College of Basic Medicine and Clinical Pharmacy, China Pharmaceutical University, Nanjing, Jiangsu, China.
Department of Pharmacy, Southeast University Zhongda Hospital, Nanjing, Jiangsu, China.
BMJ Open. 2022 Mar 30;12(3):e055647. doi: 10.1136/bmjopen-2021-055647.
To verify whether a simplified method based on age, body mass index (BMI) and glycated haemoglobin (HbA1c) is feasible in classifying patients with type 2 diabetes (T2D), and evaluate the predictive ability of subgroups in several health and mortality outcomes.
Retrospective cohort study.
The National Health and Nutrition Examination Survey 1999-2014 cycle.
A total of 1960 participants with diabetes and the age at diagnosis greater than 30.
Participants with T2D were assigned to previously defined (by Ahlqvist) subgroups based on five variables: age, BMI, HbA1c, homoeostasis model assessment (HOMA) 2 estimates of β-cell function (HOMA2-B), and insulin resistance (HOMA2-IR), and on three variables: age, BMI and HbA1c. The classification performances of the three variables were evaluated based on 10-fold cross validation, with accuracy, precision and recall as evaluation criteria. Outcomes were assessed using logistic regression and Cox regression analysis.
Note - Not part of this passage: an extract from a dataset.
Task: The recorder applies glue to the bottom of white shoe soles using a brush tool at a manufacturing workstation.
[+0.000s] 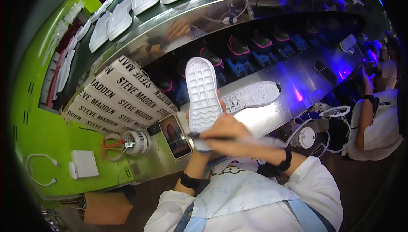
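Shoe sole, moulded and white, held up at the centre of the view above a metal workbench, its long shape nearly upright with the rounded end at the top. The face turned toward the camera has a smooth raised rim; the upper half is a grid of shallow, rounded cells, and the lower half is crossed by wavy ridges. Its bottom end is partly hidden by the other arm and hand.

The left hand grips the sole from behind, fingers curled round its right edge; most of that hand is out of sight. The right hand, blurred, is closed around a slim dark-handled tool that lies across the sole's lower part; its tip is too unclear to identify. Both wrists wear black bands.

Just right of the held sole, a second white sole lies on the bench. To the left, a smartphone with a lit screen stands near a white carton with black lettering. Beyond are a tape roll, red-handled scissors and a green table. Dark, pink-trimmed shoes line the back; a co-worker sits at right.
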Motion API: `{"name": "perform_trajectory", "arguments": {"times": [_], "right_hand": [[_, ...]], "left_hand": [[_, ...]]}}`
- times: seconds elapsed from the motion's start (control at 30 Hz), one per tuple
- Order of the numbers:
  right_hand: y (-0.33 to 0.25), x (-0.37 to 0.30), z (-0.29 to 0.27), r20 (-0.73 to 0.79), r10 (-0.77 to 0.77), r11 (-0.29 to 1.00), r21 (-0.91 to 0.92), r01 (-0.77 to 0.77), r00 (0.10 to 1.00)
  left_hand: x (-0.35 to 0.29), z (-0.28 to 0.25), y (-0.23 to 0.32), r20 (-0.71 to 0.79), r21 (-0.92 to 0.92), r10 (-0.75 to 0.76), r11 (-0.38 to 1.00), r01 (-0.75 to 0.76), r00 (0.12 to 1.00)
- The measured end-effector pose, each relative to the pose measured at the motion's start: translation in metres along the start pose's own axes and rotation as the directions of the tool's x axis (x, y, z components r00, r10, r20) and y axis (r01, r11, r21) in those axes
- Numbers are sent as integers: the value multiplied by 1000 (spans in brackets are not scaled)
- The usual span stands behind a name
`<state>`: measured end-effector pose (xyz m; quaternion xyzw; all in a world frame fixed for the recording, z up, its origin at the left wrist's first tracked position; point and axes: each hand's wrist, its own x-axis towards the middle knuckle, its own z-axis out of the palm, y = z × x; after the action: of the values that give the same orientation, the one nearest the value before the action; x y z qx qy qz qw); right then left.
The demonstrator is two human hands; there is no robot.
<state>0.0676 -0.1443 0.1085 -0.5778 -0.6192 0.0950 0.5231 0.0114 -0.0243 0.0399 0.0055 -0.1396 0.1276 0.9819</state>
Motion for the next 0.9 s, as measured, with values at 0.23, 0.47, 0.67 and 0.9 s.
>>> {"name": "perform_trajectory", "arguments": {"times": [0.23, 0.47, 0.67, 0.9], "right_hand": [[-15, -1, -18, 442, 562, 572, 403, -715, 699], [-5, 9, -46, 570, 471, 465, 488, -739, 673], [-7, 14, -57, 590, 224, 896, 188, -402, 775], [-21, 14, -68, 540, 192, 936, 150, -318, 820]], "left_hand": [[8, -5, 36, -82, 28, -258, 965, 261, 963], [14, 28, 35, -228, 254, -186, 936, 242, 956], [26, 41, 34, -460, 92, -383, 877, 472, 801], [40, 76, 19, -714, 223, -408, 638, 737, 569]]}}
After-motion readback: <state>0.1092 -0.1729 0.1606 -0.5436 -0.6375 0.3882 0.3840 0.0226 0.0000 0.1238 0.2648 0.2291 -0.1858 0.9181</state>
Without HOMA measurements, it is difficult to identify severe insulin-resistant diabetes, but other subgroups can be ideally identified. There is no significant difference between the five variables and the three variables in the ability to predict the prevalence of poor cardiovascular health (CVH), chronic kidney disease, non-alcoholic fatty liver disease and advanced liver fibrosis, and the risk of all-cause, cardiovascular disease and cancer-related mortality (p>0.05), except the prevalence of poor CVH in mild age-related diabetes (p<0.05).
A simple classification based on age, BMI and HbA1c could be used to identify T2D with several health and mortality risks, which is accessible in most individuals with T2D. Due to its simplicity and practicality, more patients with T2D can benefit from subgroup specific treatment paradigms.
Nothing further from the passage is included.